### [PROBLEM TO SOLVE]
Below is a listing. Set down exactly the lines from the one containing "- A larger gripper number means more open" through the one containing "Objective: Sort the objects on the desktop", both ends included, and leave out the rest.

### [MATERIAL PROVIDED]

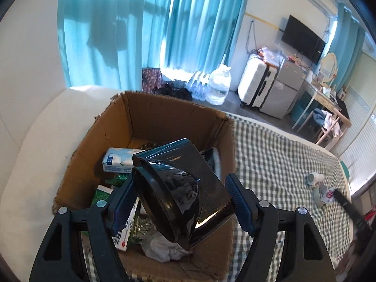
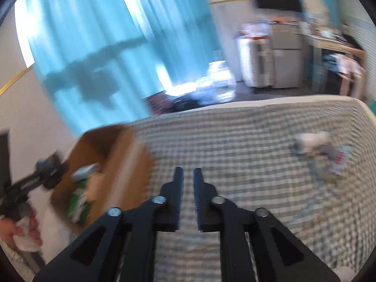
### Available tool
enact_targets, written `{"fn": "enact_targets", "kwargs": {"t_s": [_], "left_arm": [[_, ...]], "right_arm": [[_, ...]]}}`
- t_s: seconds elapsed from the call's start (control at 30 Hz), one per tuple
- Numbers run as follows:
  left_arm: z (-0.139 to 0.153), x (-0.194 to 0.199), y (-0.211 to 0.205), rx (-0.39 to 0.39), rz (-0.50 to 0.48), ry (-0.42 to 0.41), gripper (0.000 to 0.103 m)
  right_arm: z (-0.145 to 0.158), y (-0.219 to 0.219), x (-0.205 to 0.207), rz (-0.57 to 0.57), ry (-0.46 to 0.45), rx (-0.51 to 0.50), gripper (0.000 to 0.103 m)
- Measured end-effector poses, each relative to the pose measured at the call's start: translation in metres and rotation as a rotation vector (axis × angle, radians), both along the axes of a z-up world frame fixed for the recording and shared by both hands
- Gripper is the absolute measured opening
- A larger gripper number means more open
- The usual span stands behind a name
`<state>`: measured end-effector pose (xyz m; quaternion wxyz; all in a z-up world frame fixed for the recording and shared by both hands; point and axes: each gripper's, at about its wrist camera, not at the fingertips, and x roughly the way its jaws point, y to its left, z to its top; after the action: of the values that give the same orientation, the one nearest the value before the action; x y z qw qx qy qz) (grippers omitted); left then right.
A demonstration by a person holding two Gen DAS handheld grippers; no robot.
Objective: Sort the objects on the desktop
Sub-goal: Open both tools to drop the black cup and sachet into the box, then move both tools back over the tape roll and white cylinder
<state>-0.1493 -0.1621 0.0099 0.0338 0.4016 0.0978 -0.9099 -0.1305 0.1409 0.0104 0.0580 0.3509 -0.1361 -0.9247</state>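
- Black and glossy, a plastic nozzle-shaped piece (image 1: 178, 188) sits clamped between the blue pads (image 1: 239, 206) of the left gripper (image 1: 181, 199), pressed from both sides and tilted, its round collar toward the camera.
- Directly under it stands an open cardboard box (image 1: 141, 115), so the held piece hangs above the box's contents.
- Inside the box lie a white-and-blue tissue pack (image 1: 117, 159) at the far left, green packaging (image 1: 101, 192) on the near left, and crumpled pale plastic (image 1: 157, 249) at the near edge.
- The box rests on a green-and-white checked cover (image 1: 277, 155), which spreads to the right.
- Far right on that cover lies a small pale cluster of objects (image 1: 319, 188), well apart from the box.
- The right gripper (image 2: 188, 176) has its jaws standing a narrow gap apart, with nothing between them; it hangs over bare checked cover.
- From the right wrist view, blurred, the box is at the left, the left gripper at its left edge, and the pale cluster at the far right.
- Beyond hang turquoise curtains (image 1: 112, 30), with a white suitcase (image 1: 256, 82) farther right.
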Motion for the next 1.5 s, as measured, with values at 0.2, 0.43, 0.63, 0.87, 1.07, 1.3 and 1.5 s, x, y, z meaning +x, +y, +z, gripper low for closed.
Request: {"fn": "enact_targets", "kwargs": {"t_s": [0.2, 0.43, 0.63, 0.87, 1.07, 1.3, 1.5], "left_arm": [[-0.027, -0.030, -0.006, -0.035, 0.041, -0.065, 0.076], [-0.043, -0.061, 0.005, -0.198, 0.148, -0.125, 0.101], [-0.031, -0.078, 0.046, -0.197, 0.117, -0.071, 0.101], [-0.028, -0.098, 0.155, -0.172, -0.103, -0.008, 0.103], [-0.062, -0.114, 0.259, -0.186, -0.291, -0.052, 0.103], [-0.106, -0.105, 0.383, -0.104, -0.524, -0.079, 0.103], [-0.151, -0.085, 0.479, -0.025, -0.739, -0.134, 0.103]], "right_arm": [[-0.028, 0.106, -0.008, -0.317, -0.050, 0.094, 0.046], [-0.067, 0.178, -0.021, -0.456, -0.115, 0.084, 0.046], [-0.085, 0.203, -0.035, -0.465, -0.131, 0.081, 0.046], [-0.108, 0.226, -0.058, -0.439, -0.159, 0.088, 0.045], [-0.130, 0.242, -0.080, -0.383, -0.195, 0.050, 0.004], [-0.094, 0.273, -0.045, -0.444, -0.055, -0.028, 0.004], [-0.095, 0.315, -0.013, -0.554, -0.052, -0.059, 0.004]]}}
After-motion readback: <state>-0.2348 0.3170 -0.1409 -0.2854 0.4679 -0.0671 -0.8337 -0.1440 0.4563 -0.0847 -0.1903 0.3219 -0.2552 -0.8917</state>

### [RESPONSE TO THE TASK]
- A larger gripper number means more open
- The usual span stands behind a name
`<state>`: measured end-effector pose (xyz m; quaternion wxyz; all in a z-up world frame fixed for the recording and shared by both hands; point and axes: each gripper's, at about its wrist camera, not at the fingertips, and x roughly the way its jaws point, y to its left, z to its top; after the action: of the values that give the same orientation, the one nearest the value before the action; x y z qw qx qy qz) (grippers omitted); left then right.
A demonstration by a person holding two Gen DAS handheld grippers; no robot.
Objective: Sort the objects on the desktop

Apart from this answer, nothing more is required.